Friday, June 16, 2017

Valcour Island Revisited

 South Burlington, VT

We just returned from three glorious days on Valcour Island.  I hate to repeat myself on this blog, but the natural beauties of Valcour inspire me to do so, at least photographically.


What do we do all day while camping?  Watch the video.

The bright orange is lichen.

See the ripples in the water separated by a band of still water.  This band of no wind was over 12 miles long.  Hard to imagine the science of that.

The battle between the cedar trees and the rocks is epic.  Eventually thr tree wins and it breaks up the rock. But then the tree dies, so did it really wijn?

The edge on this rock is so straight that it looks like a diamond saw cut.  But it's natura.

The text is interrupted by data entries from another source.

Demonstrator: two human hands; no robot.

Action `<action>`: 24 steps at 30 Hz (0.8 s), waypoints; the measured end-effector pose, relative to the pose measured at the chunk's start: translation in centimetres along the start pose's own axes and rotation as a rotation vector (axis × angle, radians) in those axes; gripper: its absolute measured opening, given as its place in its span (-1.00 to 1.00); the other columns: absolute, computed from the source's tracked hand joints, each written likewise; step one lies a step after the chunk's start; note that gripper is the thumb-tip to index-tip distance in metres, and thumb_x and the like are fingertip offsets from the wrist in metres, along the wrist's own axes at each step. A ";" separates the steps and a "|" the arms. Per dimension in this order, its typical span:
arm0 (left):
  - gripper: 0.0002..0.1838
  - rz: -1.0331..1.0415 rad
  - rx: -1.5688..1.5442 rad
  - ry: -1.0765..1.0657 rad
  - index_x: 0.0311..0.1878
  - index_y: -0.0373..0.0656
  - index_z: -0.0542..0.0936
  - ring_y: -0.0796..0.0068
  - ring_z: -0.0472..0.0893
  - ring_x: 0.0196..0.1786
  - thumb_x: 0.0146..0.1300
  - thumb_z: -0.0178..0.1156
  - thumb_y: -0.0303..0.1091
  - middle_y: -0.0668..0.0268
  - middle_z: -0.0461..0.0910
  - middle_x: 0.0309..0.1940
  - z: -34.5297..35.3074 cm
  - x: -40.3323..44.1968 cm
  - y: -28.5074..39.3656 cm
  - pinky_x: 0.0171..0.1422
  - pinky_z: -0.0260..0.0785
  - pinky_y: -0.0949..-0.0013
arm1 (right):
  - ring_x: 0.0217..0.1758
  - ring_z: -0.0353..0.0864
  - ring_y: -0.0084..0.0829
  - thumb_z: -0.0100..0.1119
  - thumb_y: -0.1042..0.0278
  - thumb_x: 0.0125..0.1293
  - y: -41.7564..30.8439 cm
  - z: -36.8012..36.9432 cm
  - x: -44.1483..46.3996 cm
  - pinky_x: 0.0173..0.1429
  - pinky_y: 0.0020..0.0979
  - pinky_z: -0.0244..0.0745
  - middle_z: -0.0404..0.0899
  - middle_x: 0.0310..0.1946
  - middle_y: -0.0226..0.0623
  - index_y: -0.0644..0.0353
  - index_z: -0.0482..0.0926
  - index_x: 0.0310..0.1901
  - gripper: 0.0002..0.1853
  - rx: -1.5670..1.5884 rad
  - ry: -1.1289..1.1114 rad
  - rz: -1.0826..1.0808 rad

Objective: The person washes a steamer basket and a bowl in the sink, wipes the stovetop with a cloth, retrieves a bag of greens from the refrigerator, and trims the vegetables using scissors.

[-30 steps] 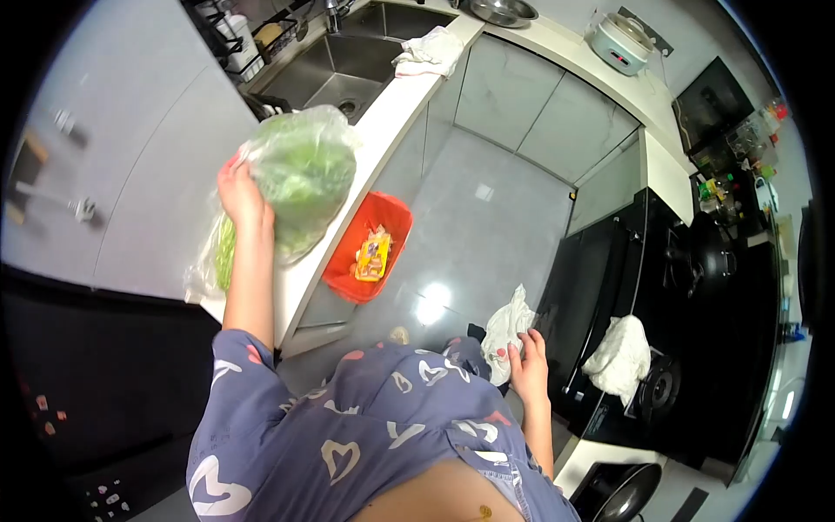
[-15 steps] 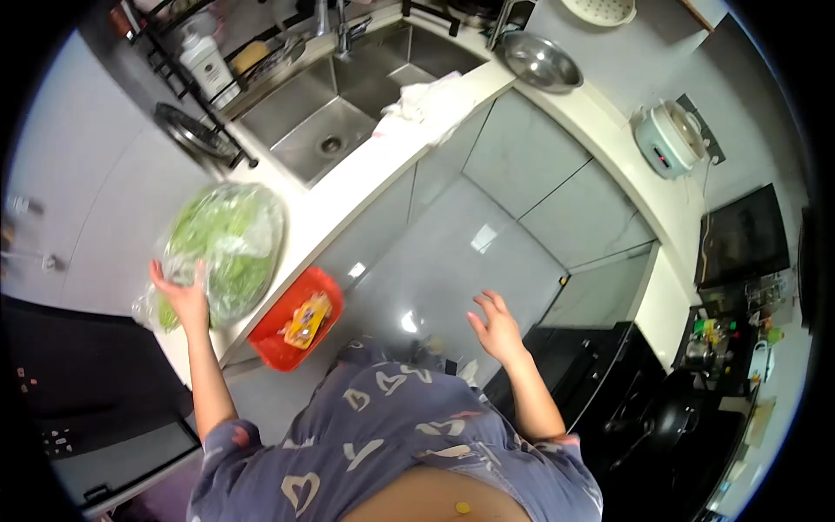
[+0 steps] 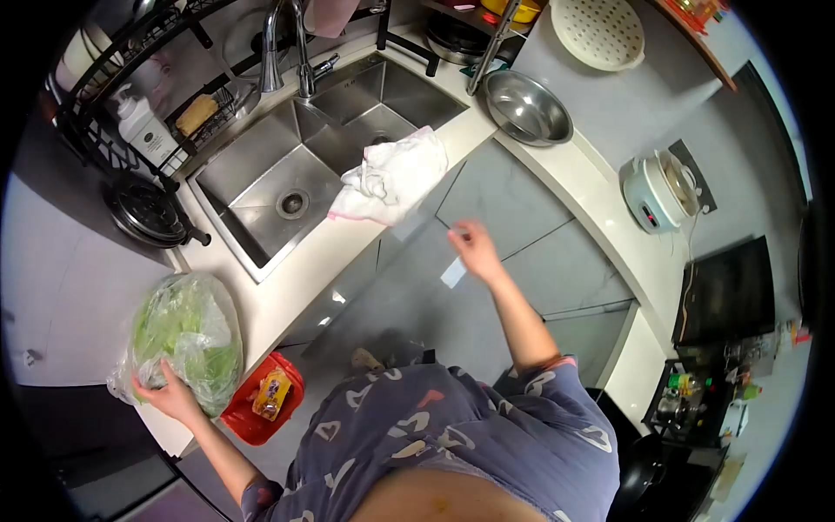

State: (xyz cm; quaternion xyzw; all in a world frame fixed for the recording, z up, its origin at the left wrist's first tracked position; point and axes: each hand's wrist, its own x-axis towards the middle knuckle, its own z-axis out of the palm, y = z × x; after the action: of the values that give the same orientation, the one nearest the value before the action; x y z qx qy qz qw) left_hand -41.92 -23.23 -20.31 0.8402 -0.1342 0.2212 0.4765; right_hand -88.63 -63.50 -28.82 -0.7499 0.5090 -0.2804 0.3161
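At the counter's left end lies a clear plastic bag of leafy greens (image 3: 185, 335). My left hand (image 3: 174, 398) rests against its near side, thumb and fingers spread on the plastic. My right hand (image 3: 477, 250) is in the air in front of the sink cabinets, fingers loosely curled, slightly blurred, and nothing shows in it. Nearest to it is a white cloth (image 3: 391, 178) with a pink edge, crumpled over the sink's front rim and the counter edge.
A double steel sink (image 3: 261, 187) is set into the counter. Below the greens is a red bin (image 3: 291, 404) with a yellow packet (image 3: 272, 393). A metal bowl (image 3: 528, 109) and a rice cooker (image 3: 654, 193) stand along the right counter. A soap bottle (image 3: 150, 130) stands by the rack.
My right hand has moved forward toward the cloth and its fingers have curled in. The view has shifted toward the sink. My left hand stays at the bag of greens.
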 end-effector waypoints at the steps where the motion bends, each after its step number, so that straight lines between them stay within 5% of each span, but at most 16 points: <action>1: -0.26 -0.009 -0.034 0.015 0.36 -0.23 0.25 0.16 0.47 0.21 0.20 0.37 -0.25 0.02 0.36 0.29 0.3 0.1 -0.2 0.30 0.32 0.25 | -0.07 0.59 -0.24 0.18 -0.04 0.33 1.4 -1.7 2.5 -0.06 -0.24 0.55 0.47 0.11 -0.11 0.26 0.51 0.08 -0.49 0.069 0.005 0.141; 4: -0.25 -0.046 -0.028 0.041 0.37 -0.23 0.24 0.21 0.46 0.21 0.19 0.38 -0.24 0.03 0.35 0.29 0.8 -0.2 0.6 0.32 0.30 0.25 | 0.04 0.54 -0.29 0.21 -0.08 0.31 4.9 -6.3 9.8 -0.16 -0.27 0.58 0.44 0.13 -0.18 0.21 0.41 0.21 -0.39 0.610 0.197 0.471; 8: -0.26 -0.064 0.055 0.132 0.37 -0.21 0.24 0.21 0.44 0.22 0.21 0.37 -0.26 0.03 0.35 0.28 1.3 -0.4 -2.0 0.33 0.30 0.25 | 0.11 0.48 -0.02 0.25 -0.11 0.28 13.3 -12.2 21.1 -0.11 -0.13 0.61 0.02 0.40 -0.06 0.18 0.06 0.42 -0.14 1.063 0.489 0.625; 9: -0.26 -0.062 0.087 0.119 0.38 -0.22 0.23 0.20 0.44 0.22 0.22 0.37 -0.27 0.02 0.35 0.28 1.3 -0.7 -2.2 0.33 0.30 0.24 | 0.17 0.41 0.04 0.22 -0.11 0.31 14.5 -13.3 23.7 -0.05 -0.08 0.59 0.05 0.38 -0.04 0.16 0.01 0.44 -0.14 1.101 0.554 0.668; 10: -0.27 -0.062 0.119 0.106 0.38 -0.22 0.22 0.19 0.44 0.22 0.23 0.36 -0.28 0.01 0.35 0.29 0.9 -0.8 -2.0 0.33 0.31 0.24 | 0.11 0.48 -0.04 0.11 -0.14 0.37 14.4 -13.7 25.7 -0.31 -0.22 0.67 0.17 0.36 -0.02 0.12 0.21 0.37 -0.30 1.108 0.685 0.720; 12: -0.25 -0.029 0.280 0.100 0.40 -0.21 0.22 0.18 0.45 0.21 0.23 0.36 -0.25 -0.01 0.36 0.29 0.4 -1.3 -0.3 0.32 0.33 0.22 | -0.04 0.56 -0.09 0.08 -0.06 0.40 15.6 -14.3 28.6 -0.37 -0.25 0.65 0.40 0.17 -0.04 0.18 0.32 0.28 -0.42 1.191 0.712 0.748; 15: -0.18 -0.185 0.382 0.147 0.41 -0.16 0.23 0.15 0.47 0.20 0.16 0.41 -0.16 -0.05 0.35 0.30 0.6 -1.5 1.5 0.28 0.36 0.20 | -0.25 0.62 -0.19 0.04 0.05 0.41 19.2 -14.7 31.0 -0.42 -0.28 0.63 0.55 -0.08 -0.14 0.24 0.41 0.14 -0.55 1.190 0.655 0.712; 16: -0.15 -0.209 0.311 0.144 0.41 -0.17 0.22 0.11 0.48 0.20 0.13 0.43 -0.14 -0.05 0.35 0.30 1.5 -1.9 3.8 0.28 0.37 0.18 | -0.14 0.60 -0.18 0.02 0.14 0.41 19.7 -15.0 30.7 -0.27 -0.20 0.68 0.49 -0.01 -0.17 0.25 0.41 0.07 -0.63 1.170 0.605 0.599; 19: -0.15 -0.198 0.300 0.113 0.42 -0.20 0.20 0.08 0.41 0.27 0.13 0.42 -0.20 -0.04 0.24 0.36 2.8 -1.7 3.6 0.33 0.33 0.14 | -0.25 0.63 -0.22 0.07 0.19 0.35 18.8 -15.4 25.8 -0.30 -0.27 0.67 0.51 -0.07 -0.22 0.23 0.44 -0.01 -0.69 1.043 0.604 0.638; 24: -0.10 -0.165 0.036 0.052 0.47 -0.18 0.04 0.16 0.33 0.33 0.15 0.36 -0.43 0.02 0.15 0.39 1.3 -2.4 0.6 0.41 0.23 0.13 | -0.36 0.58 -0.55 0.19 0.27 0.16 12.0 -13.1 17.8 -0.47 -0.50 0.50 0.58 -0.38 -0.50 0.07 0.52 -0.21 -0.82 0.935 0.270 0.755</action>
State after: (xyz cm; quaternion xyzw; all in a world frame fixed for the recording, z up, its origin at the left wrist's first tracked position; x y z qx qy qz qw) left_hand -43.95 -24.64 -21.72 0.8508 -0.0479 0.2054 0.4814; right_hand -99.61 -86.06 -27.78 -0.2578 0.5983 -0.4351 0.6215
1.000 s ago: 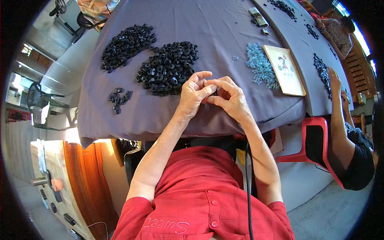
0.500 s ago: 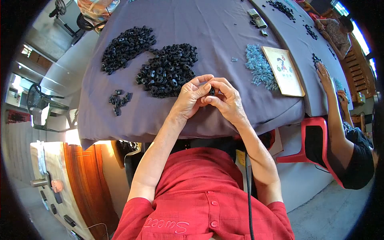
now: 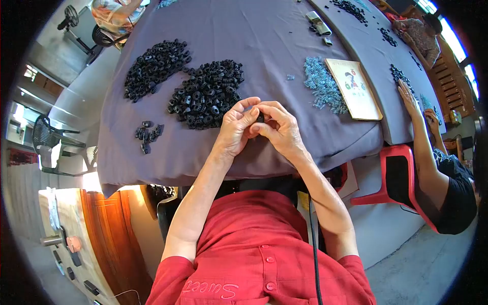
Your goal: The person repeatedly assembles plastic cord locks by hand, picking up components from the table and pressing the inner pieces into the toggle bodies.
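Observation:
My left hand and my right hand meet above the near part of the cloth-covered table. Between their fingertips they pinch a small black plastic cord lock; the fingers hide most of it. Just beyond my left hand lies a heap of black cord lock parts, with a second heap behind it. Several loose black pieces sit apart at the left. Over on the right is a pile of small bluish metal springs, and one spring lies alone beside it.
A booklet touches the spring pile. Farther back lies a rolled pale packet. A co-worker's hand rests by black parts at the right, near a red chair. Another person is at the far left.
The view has shifted slightly, so the table things appear a little farther left. Both my hands keep their pinch on the cord lock, with a small shift of the fingers.

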The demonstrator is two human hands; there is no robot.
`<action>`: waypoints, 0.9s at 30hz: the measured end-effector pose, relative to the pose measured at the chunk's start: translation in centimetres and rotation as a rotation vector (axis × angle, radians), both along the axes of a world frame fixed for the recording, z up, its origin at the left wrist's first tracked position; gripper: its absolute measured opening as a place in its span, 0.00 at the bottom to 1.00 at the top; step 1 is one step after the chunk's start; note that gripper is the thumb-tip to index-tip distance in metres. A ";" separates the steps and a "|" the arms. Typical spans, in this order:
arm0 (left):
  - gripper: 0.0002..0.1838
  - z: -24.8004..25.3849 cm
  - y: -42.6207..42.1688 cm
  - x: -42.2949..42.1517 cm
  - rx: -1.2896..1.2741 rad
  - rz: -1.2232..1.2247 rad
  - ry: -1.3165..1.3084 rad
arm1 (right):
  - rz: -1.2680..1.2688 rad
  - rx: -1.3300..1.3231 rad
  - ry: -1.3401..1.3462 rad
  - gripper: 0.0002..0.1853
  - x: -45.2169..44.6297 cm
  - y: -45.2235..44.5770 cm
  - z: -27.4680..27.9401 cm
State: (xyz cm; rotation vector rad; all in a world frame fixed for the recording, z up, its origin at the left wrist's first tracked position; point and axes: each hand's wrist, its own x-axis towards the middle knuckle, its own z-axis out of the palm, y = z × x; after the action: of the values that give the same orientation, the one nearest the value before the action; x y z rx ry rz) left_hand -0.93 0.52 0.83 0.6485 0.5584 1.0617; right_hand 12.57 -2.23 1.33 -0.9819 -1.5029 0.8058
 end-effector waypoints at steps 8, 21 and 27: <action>0.08 -0.9 0.2 -0.2 0.116 -0.054 -0.021 | -0.518 0.045 -0.708 0.04 8.5 0.6 1.8; 0.07 -0.1 -0.3 0.2 0.114 -0.008 0.082 | -0.609 0.083 -1.037 0.02 8.3 0.6 0.6; 0.04 0.9 -1.4 -0.3 0.274 0.168 0.198 | -0.610 0.172 -0.944 0.02 6.4 0.9 0.6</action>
State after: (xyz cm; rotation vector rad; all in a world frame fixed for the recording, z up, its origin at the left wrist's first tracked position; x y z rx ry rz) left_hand -1.26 -0.91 1.71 0.9681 0.6531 1.2526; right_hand 18.95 -1.30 1.89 -1.6897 -1.8210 -0.2899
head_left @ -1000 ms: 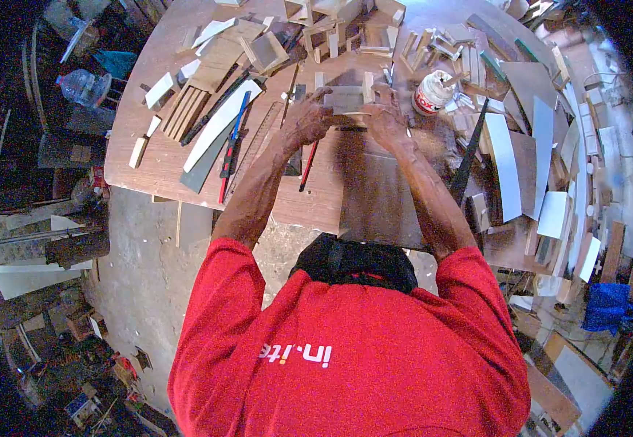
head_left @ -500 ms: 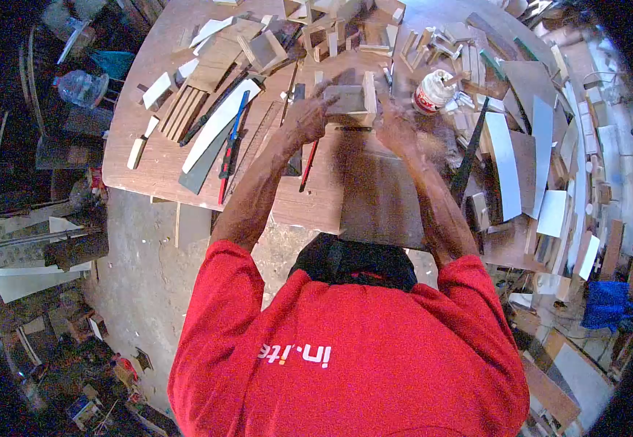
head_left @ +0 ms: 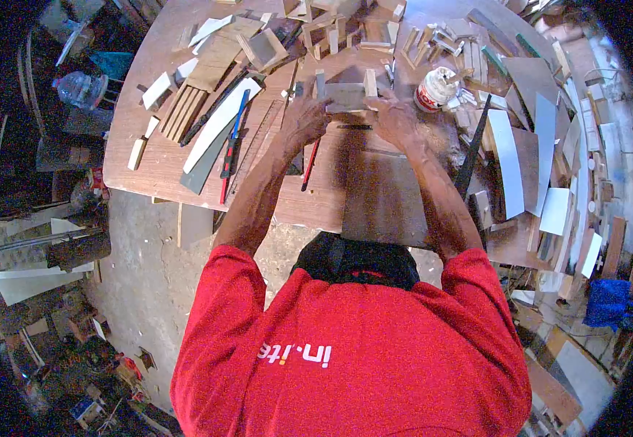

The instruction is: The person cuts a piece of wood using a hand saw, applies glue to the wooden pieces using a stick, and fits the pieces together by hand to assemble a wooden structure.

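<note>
Small wooden box [head_left: 346, 92], lying between the hands, inward from the near edge of the table [head_left: 192, 175]. Left hand [head_left: 306, 119], fingers partly curled, at its left end; right hand [head_left: 395, 120], fingers bent, at its right end. Firm closure on the wood cannot be told. Light, even pressure from both sides would probably best steady the box squarely.

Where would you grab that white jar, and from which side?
Probably round its labelled body, from the near left: the jar stands upright with curved sides, while the stick at its mouth juts right, toward crowding scraps.
</note>
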`<state>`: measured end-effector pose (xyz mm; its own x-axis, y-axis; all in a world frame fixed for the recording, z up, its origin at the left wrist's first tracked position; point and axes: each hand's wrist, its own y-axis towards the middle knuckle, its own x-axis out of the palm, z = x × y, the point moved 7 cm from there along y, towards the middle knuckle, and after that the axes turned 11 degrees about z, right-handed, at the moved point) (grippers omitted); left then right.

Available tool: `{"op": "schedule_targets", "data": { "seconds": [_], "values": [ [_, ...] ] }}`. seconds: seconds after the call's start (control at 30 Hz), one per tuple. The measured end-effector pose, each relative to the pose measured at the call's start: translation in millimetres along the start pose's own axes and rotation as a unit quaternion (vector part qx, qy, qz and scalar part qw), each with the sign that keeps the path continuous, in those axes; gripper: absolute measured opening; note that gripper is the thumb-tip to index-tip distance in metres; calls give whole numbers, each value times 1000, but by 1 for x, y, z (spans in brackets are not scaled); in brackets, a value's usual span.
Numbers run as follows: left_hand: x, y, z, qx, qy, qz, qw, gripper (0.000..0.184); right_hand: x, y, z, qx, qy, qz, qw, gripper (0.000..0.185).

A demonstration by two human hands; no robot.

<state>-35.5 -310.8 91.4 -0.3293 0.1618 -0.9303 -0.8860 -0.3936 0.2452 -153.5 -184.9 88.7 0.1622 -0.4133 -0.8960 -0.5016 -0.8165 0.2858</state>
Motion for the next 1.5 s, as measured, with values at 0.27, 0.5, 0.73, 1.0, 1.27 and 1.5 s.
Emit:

This rock shows why these sedementary rocks break in straight lines.  How many millions of years to lay down all those layers of limestone?

Even flowers find a way to survive in the rocks.


These rocks are fossil rich.  Close examination of this one shows an amalgum of tiny bones.  They are probably fish bones, but they look like bird bones.
Note the ruler straight vein of marble.  The limestone morphed into marble along the lines of a crack.   The rocks here have lots of marble veins like this one.

In Sweden, these are called "devil's bowls"  They are formed when a round boulder gets spun around under the glaciers and it drills a hole into the base rock.  This bowl is nearly two feet in diameter and a nearly perfect hemisphere.




The sky was so pretty on our ride back to the main land.  So wan't Libby.


A few miles south of the Peru boat launch, is Ausable Chasm.  Man oh man, what a lovely place.